My friends, including my girlfriend, had been subject to massive abuse in 2015 (and before.) I was obsessed with the subject. And I was still grieving, still screwed up about how to grieve for someone I still have very complicated feelings about. So I wrote a story called Little Blue Pills, all about a spiral of self-hate and grief resulting in abuse and a suicide attempt. I tried to cap it off with something hopeful, and the strange response to that ending made me break down publicly on the blog. Writing parts of it had already given me anxiety attacks, and now I was struck with a feeling of imposter’s syndrome, like I shouldn’t have written this, like I should just be dead.
Someone followed me on that blog. I started talking to her. I found out we were both closeted trans women, and through the act of sharing my experiences with her, I started to make them make sense.

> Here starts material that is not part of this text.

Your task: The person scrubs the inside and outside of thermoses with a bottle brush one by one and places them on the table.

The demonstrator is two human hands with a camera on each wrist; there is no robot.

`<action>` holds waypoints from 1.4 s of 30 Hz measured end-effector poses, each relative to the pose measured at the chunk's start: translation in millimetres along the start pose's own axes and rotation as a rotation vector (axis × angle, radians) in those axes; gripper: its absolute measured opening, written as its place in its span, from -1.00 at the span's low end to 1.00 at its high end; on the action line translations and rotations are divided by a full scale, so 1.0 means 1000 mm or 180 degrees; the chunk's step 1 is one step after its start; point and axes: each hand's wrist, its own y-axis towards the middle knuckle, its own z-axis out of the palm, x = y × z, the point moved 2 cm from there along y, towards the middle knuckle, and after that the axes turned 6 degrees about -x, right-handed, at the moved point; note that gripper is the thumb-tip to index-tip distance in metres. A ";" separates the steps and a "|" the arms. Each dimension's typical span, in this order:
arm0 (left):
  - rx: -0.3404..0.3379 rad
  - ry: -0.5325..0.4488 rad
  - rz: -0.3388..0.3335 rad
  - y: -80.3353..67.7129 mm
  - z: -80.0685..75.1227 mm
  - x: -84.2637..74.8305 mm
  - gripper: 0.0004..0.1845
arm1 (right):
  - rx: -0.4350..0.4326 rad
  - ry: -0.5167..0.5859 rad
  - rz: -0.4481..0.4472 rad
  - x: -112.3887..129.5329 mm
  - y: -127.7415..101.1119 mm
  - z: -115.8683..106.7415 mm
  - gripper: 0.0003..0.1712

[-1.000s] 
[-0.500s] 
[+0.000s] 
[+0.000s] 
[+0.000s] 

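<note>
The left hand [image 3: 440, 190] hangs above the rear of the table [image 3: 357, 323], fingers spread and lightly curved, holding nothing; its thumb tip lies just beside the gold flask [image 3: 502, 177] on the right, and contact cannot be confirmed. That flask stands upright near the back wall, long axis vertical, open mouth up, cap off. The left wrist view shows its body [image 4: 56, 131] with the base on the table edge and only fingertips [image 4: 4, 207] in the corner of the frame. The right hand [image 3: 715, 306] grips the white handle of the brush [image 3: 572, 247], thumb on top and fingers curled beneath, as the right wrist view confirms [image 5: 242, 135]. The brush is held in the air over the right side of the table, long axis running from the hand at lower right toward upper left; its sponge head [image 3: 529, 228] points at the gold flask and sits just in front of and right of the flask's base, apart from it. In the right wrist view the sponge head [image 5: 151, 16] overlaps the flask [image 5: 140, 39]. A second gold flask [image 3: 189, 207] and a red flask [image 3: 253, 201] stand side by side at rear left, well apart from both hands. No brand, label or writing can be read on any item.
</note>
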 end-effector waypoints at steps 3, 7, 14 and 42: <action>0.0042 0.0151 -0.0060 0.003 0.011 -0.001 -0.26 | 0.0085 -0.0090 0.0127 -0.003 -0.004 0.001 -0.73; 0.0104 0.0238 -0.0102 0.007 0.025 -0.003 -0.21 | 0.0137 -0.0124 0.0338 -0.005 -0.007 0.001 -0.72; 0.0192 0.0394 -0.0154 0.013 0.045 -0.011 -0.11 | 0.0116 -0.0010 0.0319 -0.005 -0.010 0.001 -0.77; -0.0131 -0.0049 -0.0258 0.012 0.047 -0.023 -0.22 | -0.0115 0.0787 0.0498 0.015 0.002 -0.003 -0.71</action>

And I kept writing, and kept writing, and kept writing. I found more and more friends, more and more people who connected with my work, because I was finally being honest about where it all came from and it shone through clearly in the authenticity of my work. And the more honest with myself I was, the more I wanted to be honest to the world.
I showed my girlfriend the account, the stories I’d written. I admitted that I’d become certain in my identity as a result of them. (Turned out later she’d found my first story a long time ago, but she kept quiet and waited for me to be ready, bless her.) With her following me, and my new circle of friends, I became more and more confident. I lost a bunch of weight. I chose a name. I started laser treatments. I got a prescription for HRT. I came out in November, went full-time, and I’ve never been happier.
Without femslash, without this outlet, I literally wouldn’t be who I am today. I might still be in the closet had I not met the people I have, processed my emotions through this medium. I might be dead. It is through the sapphic community surrounding Life Is Strange that I’ve come into myself. Thank you to all the authors and artists out there who showed me I’m not alone. I am femslash, I am part of this world, and I couldn’t be happier.
I’m Mogatrat, or Recourse, or Gloria, a 23-year-old trans woman from Colorado. I write largely for Life Is Strange, but have dabbled in various other places.